A further problem is that in order to observe faint objects you would like to observe over a broad wavelength bandwidth. But unless one restricts the bandwidth to a small fraction of the observation wavelength, then a different delay line length is required for sources viewed at slightly different angles. Imagine trying to do Young's double slit experiment using light that isn't monochromatic - the fringes will appear in slightly different places according to their wavelength. This amounts to a chromatic aberration. You basically have a trade-off between a very narrow field of view and wavelength bandwidth.
This puts severe constraints on the optical pathlengths used in the array of telescopes - basically you end up with requiring the various pathlengths between the telescopes and where the signals are recombined, to be the same within a wavelength of the light and this precision is difficult to achieve and maintain over longer baselines. For instance, you need very precisely controlled delay lines running in precisely measured vacuum tubes. What's more, because of the Earth's rotation, then to keep pathlengths similar as an object moves with respect to the telescope array, then the delay lines need fast, but accurate, moving components to compensate for this!
i.e. It is not just that you have to make the various pathlengths similar to within a wavelength of light; you have to keep them that way with moving parts/mirrors etc. The picture below shows the "Paranal Express", which is an optical platform that moves (sometimes at up to 50 cm/s) to compensate for the "sidereal optical path difference" at the VLT Interferometer in Chile.

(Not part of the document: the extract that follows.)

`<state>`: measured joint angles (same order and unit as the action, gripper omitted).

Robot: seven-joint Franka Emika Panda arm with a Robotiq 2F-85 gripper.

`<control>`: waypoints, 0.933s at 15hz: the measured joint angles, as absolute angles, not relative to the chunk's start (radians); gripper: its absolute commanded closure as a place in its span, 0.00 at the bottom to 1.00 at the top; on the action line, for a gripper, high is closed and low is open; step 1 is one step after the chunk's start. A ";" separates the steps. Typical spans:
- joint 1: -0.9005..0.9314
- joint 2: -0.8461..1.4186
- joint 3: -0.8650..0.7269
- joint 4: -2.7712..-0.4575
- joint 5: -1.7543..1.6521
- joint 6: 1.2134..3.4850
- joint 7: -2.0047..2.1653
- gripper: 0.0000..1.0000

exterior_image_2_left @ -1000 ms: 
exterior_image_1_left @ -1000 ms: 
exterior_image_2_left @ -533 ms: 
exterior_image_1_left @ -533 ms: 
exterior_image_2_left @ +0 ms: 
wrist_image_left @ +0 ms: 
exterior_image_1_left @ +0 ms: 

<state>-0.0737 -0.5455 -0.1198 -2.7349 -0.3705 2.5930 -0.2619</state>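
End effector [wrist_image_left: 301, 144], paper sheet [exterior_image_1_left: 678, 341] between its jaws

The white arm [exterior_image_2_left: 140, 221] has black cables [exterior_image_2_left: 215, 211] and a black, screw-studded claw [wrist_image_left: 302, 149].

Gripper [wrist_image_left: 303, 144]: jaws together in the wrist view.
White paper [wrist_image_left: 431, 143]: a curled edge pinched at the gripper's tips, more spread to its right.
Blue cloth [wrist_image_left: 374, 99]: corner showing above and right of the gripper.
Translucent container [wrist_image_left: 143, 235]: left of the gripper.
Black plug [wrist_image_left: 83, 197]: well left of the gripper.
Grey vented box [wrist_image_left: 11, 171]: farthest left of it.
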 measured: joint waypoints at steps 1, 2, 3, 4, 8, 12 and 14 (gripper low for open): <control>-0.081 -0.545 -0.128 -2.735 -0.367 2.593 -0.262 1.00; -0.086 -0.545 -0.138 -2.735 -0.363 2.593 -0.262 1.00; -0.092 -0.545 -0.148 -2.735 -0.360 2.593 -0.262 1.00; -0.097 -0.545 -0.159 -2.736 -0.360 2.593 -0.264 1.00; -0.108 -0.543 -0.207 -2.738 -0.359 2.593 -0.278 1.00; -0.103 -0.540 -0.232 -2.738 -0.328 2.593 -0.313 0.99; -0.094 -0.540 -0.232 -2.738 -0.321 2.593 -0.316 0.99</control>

Although in principle an interferometer can achieve the same angular resolution as a telescope with a diameter similar to the longest baseline it will never be as sensitive. The E-ELT will act as a big photon-collecting bucket that cannot be matched even by a large number of widely spaced smaller telescopes, especially when considering the limitations on aperture and integration time discussed above. Optical interferometry is restricted to observing very bright targets at present. There are a limited number of photons present in the "coherent volume of atmosphere" above the telescope (the coherent volume here is the square of the coherence length multiplied by the speed of light and the atmospheric coherence time).
Lastly it has to be said that interferometers cannot create a perfect image from a sparsely sampled array. What they detect are interference patterns and complex algorithms are needed to attempt to reconstruct the astronomical image that led to the interference pattern. These algorithms can often yield ambiguous, or certainly non-unique, results. So far, at optical wavelengths, most work has been limited to simple measurements of the diameters of stars, the separations of binary systems, or other simple geometric arrangements.
A: ELT is an optical telescope. The short wavelengths of light necessitate extreme precision and stability of construction.